Using Redux to serve images on myamiweb

Redux is new for CentOS 6 (PHP 5.3).

Installation

  • Install python filesystem abstraction for redux caching:
    sudo easy_install fs
    
  • Install Myami packages
    cd myami
    ./pysetup.sh install
    

Copy the myami/myamiweb directory to your Apache web directory

Example:

cd myami

#CentOS example
sudo cp -vr myamiweb /var/www/html/ 

#this is temporary for setup, revert to 755 when finished with this page
sudo chmod 777 /var/www/html/myamiweb  

#if you have SELinux enabled this command will help
sudo chcon -R --type=httpd_sys_content_t /var/www/html

Configuration

configure redux

> cd /YourMyamDownload/redux
> cp redux.cfg.template redux.cfg
  • You can also copy it to /etc/myami/redux.cfg if you prefer.
  • Set a writable log path by the user starting it. In this example, we start redux as root and save the log in /var/log/redux.log
  • Edit the redux.cfg file as follows:
     
    [log]
    file: /var/log/redux.log
    

     
  • Turn on redux caching if desired:
     
    [cache]
    enable: yes
    path: /var/cache/myami/redux
    disksize:  500
    memsize: 500
    

     
    • You need to make sure the cache path exists and writable by the user that starts the redux server (reduxd)
    • Input the desired disk_cache_path, disk_cache_size, and mem_cache_size in the next few lines
    • Create the disk_cache_path before running redux if cache will be used

Test Installation

  1. Using Redux to do simple input output (simple client with no reduxd server needed):
    redux --filename=test.jpg --oformat=PNG > test.png
    Make sure the resulting test.png is in fact an image and not an error message.
  2. Run the server: run the following on a command line:
    reduxd
    leave it running for the following...
  3. Test command line client connecting to the server
    redux --server_host=localhost --filename=test.jpg --oformat=PNG > test.png
    Note: The input file name is from the perspective of the reduxd server, so be sure to give it an absolute path (unlike the first test, which was not accessing the server)
  4. Check the redux.log created as configured in redux.cfg. This contains the port opened by redux server that will allow myamiweb to connect to.

Assign redux client to connect to redux server in myamiweb

  • At myamiweb/config.php
    define('SERVER_HOST',"localhost")
    define('SERVER_PORT',"55123");
    

    The server port chosen should match the value found in redux.log when the redux server is started

Setup fftw to use wisdom (myami-3.0 only)

This applies only if you see the messge "** Using custom copy of fftw3"* in the previous redux test.

fftw runs much faster on odd image dimension if a wisdom is saved. It is best to create the wisdom ahead of time using the stand alone script pyami/fft/fftwsetup.py. It will store the wisdom you create in your home directory with a name like 'fftw3-wisdom-hostname'. If you only start reduxd as root and fftwsetup.py is run as root, this is enough.

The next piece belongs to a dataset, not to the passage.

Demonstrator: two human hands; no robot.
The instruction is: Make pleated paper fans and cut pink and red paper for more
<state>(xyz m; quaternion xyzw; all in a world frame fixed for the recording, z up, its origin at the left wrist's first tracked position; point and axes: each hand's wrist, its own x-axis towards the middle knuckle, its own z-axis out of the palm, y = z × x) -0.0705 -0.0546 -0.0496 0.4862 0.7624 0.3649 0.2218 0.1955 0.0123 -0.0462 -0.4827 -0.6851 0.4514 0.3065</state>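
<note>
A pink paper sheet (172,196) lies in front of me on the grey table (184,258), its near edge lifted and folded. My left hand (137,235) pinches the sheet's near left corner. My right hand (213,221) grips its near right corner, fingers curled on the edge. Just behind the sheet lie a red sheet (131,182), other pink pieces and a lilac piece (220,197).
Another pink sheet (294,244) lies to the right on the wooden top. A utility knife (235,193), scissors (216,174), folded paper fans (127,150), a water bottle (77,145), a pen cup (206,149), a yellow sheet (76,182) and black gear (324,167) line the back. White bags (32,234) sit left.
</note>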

  • Redux needs write permission at its installation location to write fftw wisdom file.
  • For developer only: you can copy the wisdom file to any other home directory that wants to use it, or copy it as root to a file called /etc/fftw/wisdom which any user can access.

Using fftwsetup.py:

FIrst, you need to know the typical image dimension redux needs to process, especially the large ones and ones that are not powers of 2 such as those produced by Gatan K2.

cd /YourMyamDownload/pyami/fft
./fftwsetup.py 1 number_of_rows number_of_colums

For example, for K2 summit super-resolution image there are 7676 rows and 7420 columns, therefore, the command line is

./fftwsetup.py 1 7676 7420

This may take a few minutes.

Run this for as many dimensions you know will be used and move it for general use as instructed above if preferred.

Using redux server with myamiweb (recommended)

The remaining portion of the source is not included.